## [ASSIGNED TASK]
The first line of the entries through the line bearing "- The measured": copy these lines exactly and return nothing else.

## [SUPPLIED DATA]
Segment Open
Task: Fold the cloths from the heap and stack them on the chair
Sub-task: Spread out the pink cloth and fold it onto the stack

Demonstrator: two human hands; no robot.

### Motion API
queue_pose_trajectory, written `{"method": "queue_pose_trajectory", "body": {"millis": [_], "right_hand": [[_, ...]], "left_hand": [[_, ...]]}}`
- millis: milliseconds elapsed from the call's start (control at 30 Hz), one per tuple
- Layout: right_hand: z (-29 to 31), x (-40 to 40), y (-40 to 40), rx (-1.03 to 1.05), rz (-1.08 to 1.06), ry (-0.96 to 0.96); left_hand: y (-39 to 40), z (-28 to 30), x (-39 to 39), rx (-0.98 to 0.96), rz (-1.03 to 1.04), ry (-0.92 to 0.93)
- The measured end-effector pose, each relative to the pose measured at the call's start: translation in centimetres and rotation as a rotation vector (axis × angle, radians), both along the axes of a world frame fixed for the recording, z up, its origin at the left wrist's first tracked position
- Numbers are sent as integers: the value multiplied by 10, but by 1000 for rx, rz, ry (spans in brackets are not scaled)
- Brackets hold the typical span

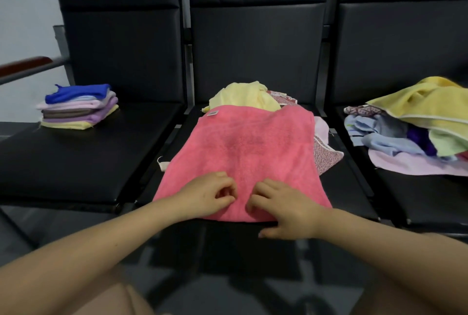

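Left hand (210,194) and right hand (283,209) rested close together on near edge of pink towel (243,157), fingers curled, pinching fabric. Towel lay spread over middle chair seat (354,188). Behind it: yellow cloth (240,95). Far left seat: folded stack (78,107). Right seat: unfolded heap (415,127).

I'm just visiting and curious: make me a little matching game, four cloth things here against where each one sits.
Things:
1. folded stack
2. pink towel
3. unsorted heap
4. pale yellow cloth

Places:
A. right seat
B. middle seat, spread flat under both hands
C. left seat
D. middle seat, bunched behind the towel

Pairs: 1-C, 2-B, 3-A, 4-D
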State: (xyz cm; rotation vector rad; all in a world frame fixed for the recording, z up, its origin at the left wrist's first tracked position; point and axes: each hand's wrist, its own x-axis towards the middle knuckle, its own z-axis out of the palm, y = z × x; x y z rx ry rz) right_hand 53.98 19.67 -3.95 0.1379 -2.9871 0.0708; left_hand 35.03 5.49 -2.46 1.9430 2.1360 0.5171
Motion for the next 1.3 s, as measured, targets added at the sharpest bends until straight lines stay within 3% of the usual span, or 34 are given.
{"method": "queue_pose_trajectory", "body": {"millis": [100,267,400,500,633,833,1033,1300], "right_hand": [[0,-3,3,-15,55,32],[10,-6,7,-342,-74,73],[18,-12,12,-555,-193,90],[21,-13,15,-513,-211,127],[29,-9,25,-104,-181,59],[63,19,71,-470,-412,219],[66,41,80,-650,-434,334],[39,20,52,-693,-604,303]], "left_hand": [[-3,0,-4,7,-60,-17],[-7,1,-2,30,-104,-11],[-6,-3,2,58,-92,139],[1,1,-3,148,-59,97],[5,16,-19,244,34,54],[-4,33,-62,144,44,215],[-20,37,-92,187,169,-49],[-15,31,-87,259,231,-162]]}}
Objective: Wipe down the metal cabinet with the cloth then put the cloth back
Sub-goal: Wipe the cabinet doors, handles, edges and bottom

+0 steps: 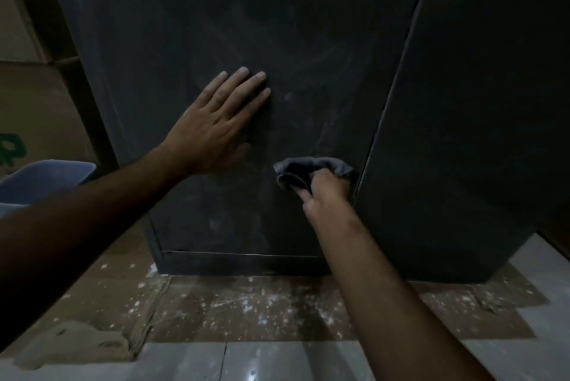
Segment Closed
## [REPLY]
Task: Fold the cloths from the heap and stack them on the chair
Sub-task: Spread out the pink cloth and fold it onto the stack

Demonstrator: two human hands; no robot.

### Motion API
queue_pose_trajectory, written `{"method": "queue_pose_trajectory", "body": {"millis": [_], "right_hand": [[_, ...]], "left_hand": [[_, ...]]}}`
- millis: milliseconds elapsed from the call's start (control at 30 Hz), one per tuple
- Layout: right_hand: z (-29 to 31), x (-40 to 40), y (-40 to 40), rx (-1.03 to 1.05), rz (-1.08 to 1.06), ry (-0.96 to 0.96); left_hand: y (-39 to 40), z (-28 to 30), x (-39 to 39), rx (-0.98 to 0.96), rz (-1.03 to 1.04), ry (-0.92 to 0.93)
- The measured end-effector pose, each relative to the pose measured at the call's start: translation in centimetres and rotation as a rotation vector (axis × angle, radians), both along the axes of a world frame fixed for the recording, z up, its origin at the left wrist's first tracked position

No more output is needed here.